I'm not sure I want to be around next summer when the market values these travel and real-estate companies on their own. It could get uglier than this mashed-up mess called Cendant.


John Coumarianos said...

Generally speaking, spinoffs done for no other reason (i.e., no economic reason) than the fact that the conglomorate is getting a "conglomorate discount" can be good opportunities. After all, how reasonable is it to give a company a discount because it's a conglomorate and you can't figure out what sector weightings you're satisfying with it in your index-hugging mutual fund? What you want as an investor is a situation where things are being done for non-economic reasons -- like this. Additionally, many S&P 500 and large-cap funds wind up having to dump the spun-off piece just because they can't hold small stocks -- in other words,again, for no economic reason. A book that discusses spin-offs and the opportunities they provide is "How to be a Stock Market Genius" by Joel Greenblatt. It's a cheesy title, I admit, but an extremely useful book.

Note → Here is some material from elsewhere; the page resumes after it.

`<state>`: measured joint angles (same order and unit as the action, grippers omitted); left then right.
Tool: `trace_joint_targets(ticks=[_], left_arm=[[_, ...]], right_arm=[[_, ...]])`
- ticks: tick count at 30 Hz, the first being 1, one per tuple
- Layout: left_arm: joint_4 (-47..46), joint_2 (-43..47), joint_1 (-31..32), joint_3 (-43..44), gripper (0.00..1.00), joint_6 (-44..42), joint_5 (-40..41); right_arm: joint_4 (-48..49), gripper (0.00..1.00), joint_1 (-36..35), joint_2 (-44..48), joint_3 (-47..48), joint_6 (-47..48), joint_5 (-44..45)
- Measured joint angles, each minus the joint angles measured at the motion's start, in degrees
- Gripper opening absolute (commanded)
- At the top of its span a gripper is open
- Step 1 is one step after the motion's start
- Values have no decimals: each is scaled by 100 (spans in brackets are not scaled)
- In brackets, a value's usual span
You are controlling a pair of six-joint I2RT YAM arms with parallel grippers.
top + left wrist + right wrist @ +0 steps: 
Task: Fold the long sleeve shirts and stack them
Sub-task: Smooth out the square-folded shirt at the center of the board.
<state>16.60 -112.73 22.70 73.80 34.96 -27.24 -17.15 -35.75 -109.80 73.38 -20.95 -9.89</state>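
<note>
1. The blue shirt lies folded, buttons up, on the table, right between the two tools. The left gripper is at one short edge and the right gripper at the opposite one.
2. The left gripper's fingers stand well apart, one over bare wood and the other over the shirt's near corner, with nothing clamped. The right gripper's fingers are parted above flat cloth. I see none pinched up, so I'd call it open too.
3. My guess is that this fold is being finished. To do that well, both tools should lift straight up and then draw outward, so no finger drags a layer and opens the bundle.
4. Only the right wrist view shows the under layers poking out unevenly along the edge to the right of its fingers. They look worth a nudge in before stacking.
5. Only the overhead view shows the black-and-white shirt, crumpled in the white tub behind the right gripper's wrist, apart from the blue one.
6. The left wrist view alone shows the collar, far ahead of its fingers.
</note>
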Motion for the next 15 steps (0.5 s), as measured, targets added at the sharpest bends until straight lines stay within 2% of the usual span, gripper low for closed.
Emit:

As for Cendant, Orbitz, etc...., I can't say that I've looked at the companies closely. They do look poor, as you say. I do, however, own Expedia. One of the things you can do when a company announces a spinoff is look at SEC filings of "pro-forma" numbers -- what the spun-off business would have earned by itself had it been on its own previously. I was impressed with Expedia's numbers, though, I admit, I'm less than thrilled with it now.

I guess time will tell if Expedia's decline is the result of large-cap funds dumping it indiscriminately or if it's suffering economic impairment for the reasons that led you directly to hotel websites.